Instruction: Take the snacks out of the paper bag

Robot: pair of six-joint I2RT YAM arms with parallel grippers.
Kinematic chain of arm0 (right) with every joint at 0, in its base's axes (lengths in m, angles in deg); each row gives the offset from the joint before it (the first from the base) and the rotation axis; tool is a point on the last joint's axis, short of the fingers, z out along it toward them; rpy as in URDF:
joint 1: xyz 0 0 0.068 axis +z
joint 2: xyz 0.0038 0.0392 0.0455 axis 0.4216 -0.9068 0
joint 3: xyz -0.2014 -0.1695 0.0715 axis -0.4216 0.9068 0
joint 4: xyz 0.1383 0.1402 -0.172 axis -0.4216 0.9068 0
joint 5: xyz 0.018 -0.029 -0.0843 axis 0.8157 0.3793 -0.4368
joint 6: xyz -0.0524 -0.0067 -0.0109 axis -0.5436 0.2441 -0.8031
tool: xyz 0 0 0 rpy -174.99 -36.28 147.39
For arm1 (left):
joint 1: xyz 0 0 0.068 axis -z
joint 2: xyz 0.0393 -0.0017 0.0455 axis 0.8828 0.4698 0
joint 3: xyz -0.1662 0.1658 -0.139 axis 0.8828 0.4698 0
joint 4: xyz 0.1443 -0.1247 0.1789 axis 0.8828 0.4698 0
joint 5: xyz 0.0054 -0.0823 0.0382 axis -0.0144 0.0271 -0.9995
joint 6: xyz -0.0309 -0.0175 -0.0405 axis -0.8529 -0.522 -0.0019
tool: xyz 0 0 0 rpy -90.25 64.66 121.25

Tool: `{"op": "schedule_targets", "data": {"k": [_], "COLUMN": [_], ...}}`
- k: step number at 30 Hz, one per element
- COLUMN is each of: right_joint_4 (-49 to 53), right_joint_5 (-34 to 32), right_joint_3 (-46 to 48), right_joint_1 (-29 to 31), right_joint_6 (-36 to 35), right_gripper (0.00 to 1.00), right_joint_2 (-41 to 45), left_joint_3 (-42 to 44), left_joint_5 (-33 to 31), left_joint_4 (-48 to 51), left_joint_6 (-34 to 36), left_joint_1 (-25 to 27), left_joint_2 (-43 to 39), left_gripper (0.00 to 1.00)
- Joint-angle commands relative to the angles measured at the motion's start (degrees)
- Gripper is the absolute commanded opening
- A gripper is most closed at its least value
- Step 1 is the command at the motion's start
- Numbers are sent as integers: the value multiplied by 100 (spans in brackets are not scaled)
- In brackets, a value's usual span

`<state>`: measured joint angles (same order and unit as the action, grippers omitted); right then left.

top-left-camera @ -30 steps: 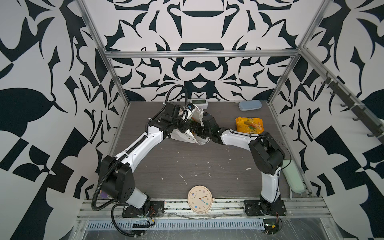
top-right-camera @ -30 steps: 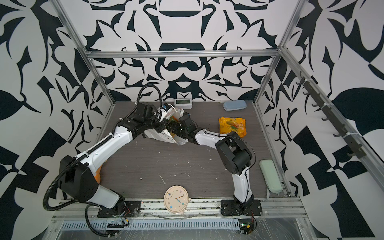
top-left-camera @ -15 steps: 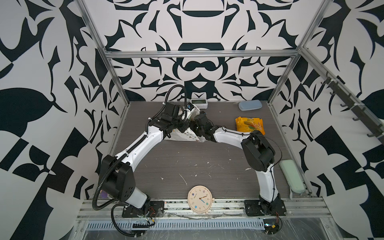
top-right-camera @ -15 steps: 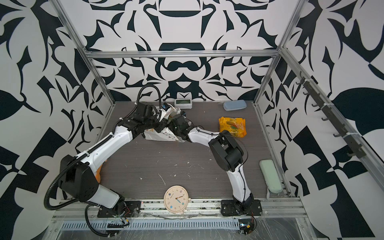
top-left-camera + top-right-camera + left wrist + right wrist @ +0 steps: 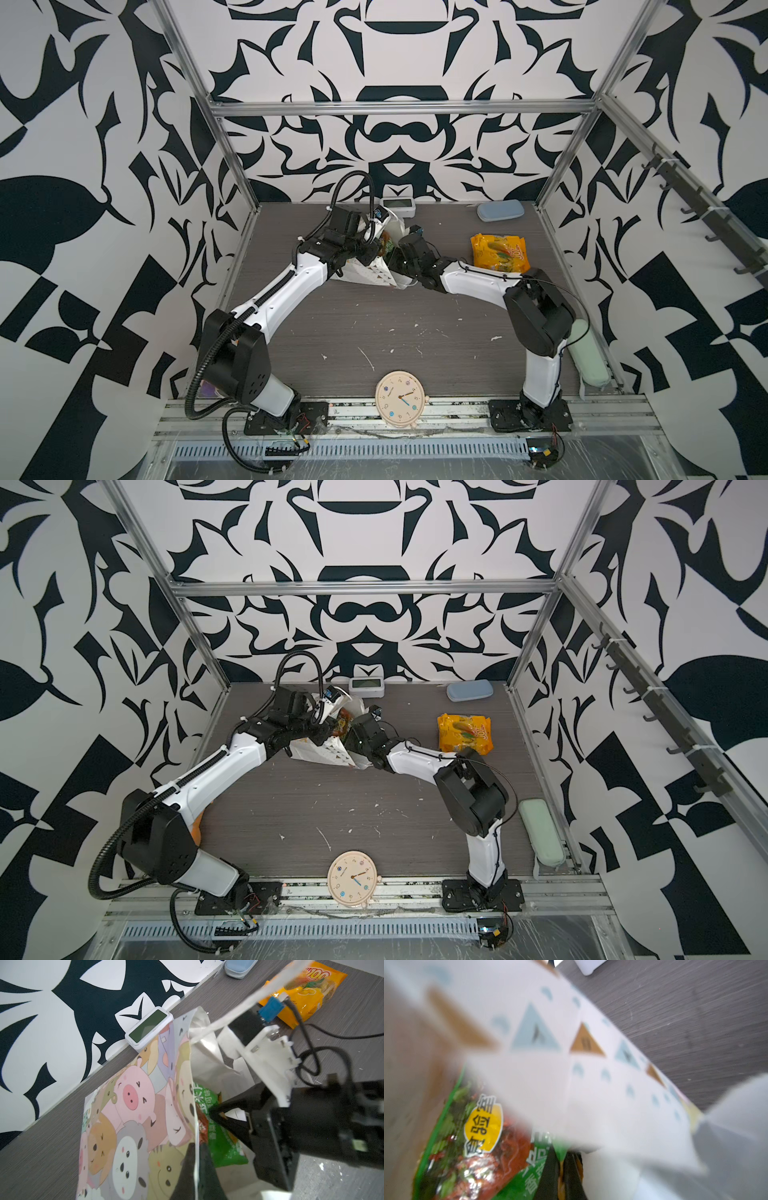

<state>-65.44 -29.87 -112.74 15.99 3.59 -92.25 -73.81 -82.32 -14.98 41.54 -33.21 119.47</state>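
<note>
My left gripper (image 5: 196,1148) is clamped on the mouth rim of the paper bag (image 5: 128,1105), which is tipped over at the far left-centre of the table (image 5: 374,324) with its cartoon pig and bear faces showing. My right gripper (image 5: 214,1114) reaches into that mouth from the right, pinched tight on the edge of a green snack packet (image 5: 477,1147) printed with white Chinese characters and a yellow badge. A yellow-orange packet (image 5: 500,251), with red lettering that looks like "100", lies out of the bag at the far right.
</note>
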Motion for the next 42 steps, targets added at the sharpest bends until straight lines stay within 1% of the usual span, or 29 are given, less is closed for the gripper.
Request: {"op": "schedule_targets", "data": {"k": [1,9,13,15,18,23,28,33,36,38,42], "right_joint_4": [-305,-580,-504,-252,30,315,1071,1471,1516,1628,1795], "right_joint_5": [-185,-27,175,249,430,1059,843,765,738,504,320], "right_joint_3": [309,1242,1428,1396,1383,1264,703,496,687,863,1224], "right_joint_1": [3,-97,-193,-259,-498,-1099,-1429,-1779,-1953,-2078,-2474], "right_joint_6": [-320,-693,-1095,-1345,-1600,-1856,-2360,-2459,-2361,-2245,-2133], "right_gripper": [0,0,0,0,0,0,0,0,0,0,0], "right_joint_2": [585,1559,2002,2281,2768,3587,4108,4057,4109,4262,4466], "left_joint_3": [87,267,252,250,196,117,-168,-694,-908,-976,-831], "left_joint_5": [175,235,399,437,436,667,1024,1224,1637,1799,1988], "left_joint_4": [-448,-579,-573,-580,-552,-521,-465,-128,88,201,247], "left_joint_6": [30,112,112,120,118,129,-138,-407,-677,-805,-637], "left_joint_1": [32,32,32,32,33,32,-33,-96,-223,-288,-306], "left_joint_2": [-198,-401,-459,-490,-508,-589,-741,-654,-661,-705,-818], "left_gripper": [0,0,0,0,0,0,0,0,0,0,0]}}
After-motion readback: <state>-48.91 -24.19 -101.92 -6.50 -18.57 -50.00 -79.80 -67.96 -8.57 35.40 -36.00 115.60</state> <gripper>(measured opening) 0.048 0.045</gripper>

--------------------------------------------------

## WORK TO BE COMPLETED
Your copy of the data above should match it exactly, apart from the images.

## SOLUTION TO THIS PROBLEM
Instruction: Take the snacks out of the paper bag

Robot: pair of six-joint I2RT YAM arms with parallel grippers.
Kinematic chain of arm0 (right) with every joint at 0, in its base's axes (lengths in m, angles in deg); each row gives the offset from the joint before it (the first from the base) and the rotation axis; tool is a point on the last joint's axis, short of the fingers, z out along it toward them; rpy as in URDF:
joint 1: xyz 0 0 0.068 axis +z
joint 2: xyz 0.0038 0.0392 0.0455 axis 0.4216 -0.9068 0
joint 3: xyz -0.2014 -0.1695 0.0715 axis -0.4216 0.9068 0
joint 4: xyz 0.1383 0.1402 -0.172 axis -0.4216 0.9068 0
joint 5: xyz 0.018 -0.029 -0.0843 axis 0.8157 0.3793 -0.4368
joint 6: xyz -0.0524 -0.0067 -0.0109 axis -0.5436 0.2441 -0.8031
tool: xyz 0 0 0 rpy -174.99 -36.28 147.39
For arm1 (left):
joint 1: xyz 0 0 0.068 axis -z
joint 2: xyz 0.0393 -0.0017 0.0455 axis 0.8828 0.4698 0
joint 3: xyz -0.1662 0.1658 -0.139 axis 0.8828 0.4698 0
joint 4: xyz 0.1443 -0.1247 0.1789 axis 0.8828 0.4698 0
joint 5: xyz 0.0054 -0.0823 0.0382 axis -0.0144 0.0271 -0.9995
joint 6: xyz -0.0309 -0.0175 -0.0405 axis -0.8529 -0.522 -0.0019
tool: xyz 0 0 0 rpy -90.25 64.66 121.25

Tool: `{"op": "schedule_targets", "data": {"k": [_], "COLUMN": [_], ...}}`
- k: step number at 30 Hz, one per element
- COLUMN is each of: right_joint_4 (-49 to 53), right_joint_5 (-34 to 32), right_joint_3 (-46 to 48), right_joint_1 (-29 to 31), right_joint_6 (-36 to 35), right_gripper (0.00 to 1.00), right_joint_2 (-41 to 45), left_joint_3 (-42 to 44), left_joint_5 (-33 to 31), left_joint_4 (-48 to 51), left_joint_6 (-34 to 36), left_joint_1 (-25 to 27), left_joint_2 (-43 to 39), left_gripper (0.00 to 1.00)
- Joint-angle commands relative to the angles measured at the motion's start (degrees)
- Gripper is the absolute commanded opening
- A gripper is most closed at its least value
- Step 1 is the command at the motion's start
- Numbers are sent as integers: the value multiplied by 100 (spans in brackets are not scaled)
- In brackets, a value's usual span

`<state>`: measured joint angles (same order and unit as the action, grippers omitted); right then left.

top-left-camera @ -30 steps: 
top-right-camera @ -30 steps: 
top-left-camera @ -15 steps: 
top-right-camera @ -15 steps: 
top-left-camera + top-right-camera + left wrist + right wrist @ +0 steps: 

<state>-65.44 -29.87 -112.74 15.99 3.59 -92.25 -73.81 -82.32 -14.98 41.54 -33.21 119.47</state>
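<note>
My left gripper (image 5: 196,1148) is clamped on the mouth rim of the paper bag (image 5: 128,1105), which is tipped over at the far left-centre of the table (image 5: 374,324) with its cartoon pig and bear faces showing. My right gripper (image 5: 214,1114) reaches into that mouth from the right, pinched tight on the edge of a green snack packet (image 5: 477,1147) printed with white Chinese characters and a yellow badge. A yellow-orange packet (image 5: 500,251), with red lettering that looks like "100", lies out of the bag at the far right.
</note>
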Motion for the next 42 steps, targets added at the sharpest bends until straight lines stay within 1% of the usual span, or 29 are given, less is closed for the gripper.
Request: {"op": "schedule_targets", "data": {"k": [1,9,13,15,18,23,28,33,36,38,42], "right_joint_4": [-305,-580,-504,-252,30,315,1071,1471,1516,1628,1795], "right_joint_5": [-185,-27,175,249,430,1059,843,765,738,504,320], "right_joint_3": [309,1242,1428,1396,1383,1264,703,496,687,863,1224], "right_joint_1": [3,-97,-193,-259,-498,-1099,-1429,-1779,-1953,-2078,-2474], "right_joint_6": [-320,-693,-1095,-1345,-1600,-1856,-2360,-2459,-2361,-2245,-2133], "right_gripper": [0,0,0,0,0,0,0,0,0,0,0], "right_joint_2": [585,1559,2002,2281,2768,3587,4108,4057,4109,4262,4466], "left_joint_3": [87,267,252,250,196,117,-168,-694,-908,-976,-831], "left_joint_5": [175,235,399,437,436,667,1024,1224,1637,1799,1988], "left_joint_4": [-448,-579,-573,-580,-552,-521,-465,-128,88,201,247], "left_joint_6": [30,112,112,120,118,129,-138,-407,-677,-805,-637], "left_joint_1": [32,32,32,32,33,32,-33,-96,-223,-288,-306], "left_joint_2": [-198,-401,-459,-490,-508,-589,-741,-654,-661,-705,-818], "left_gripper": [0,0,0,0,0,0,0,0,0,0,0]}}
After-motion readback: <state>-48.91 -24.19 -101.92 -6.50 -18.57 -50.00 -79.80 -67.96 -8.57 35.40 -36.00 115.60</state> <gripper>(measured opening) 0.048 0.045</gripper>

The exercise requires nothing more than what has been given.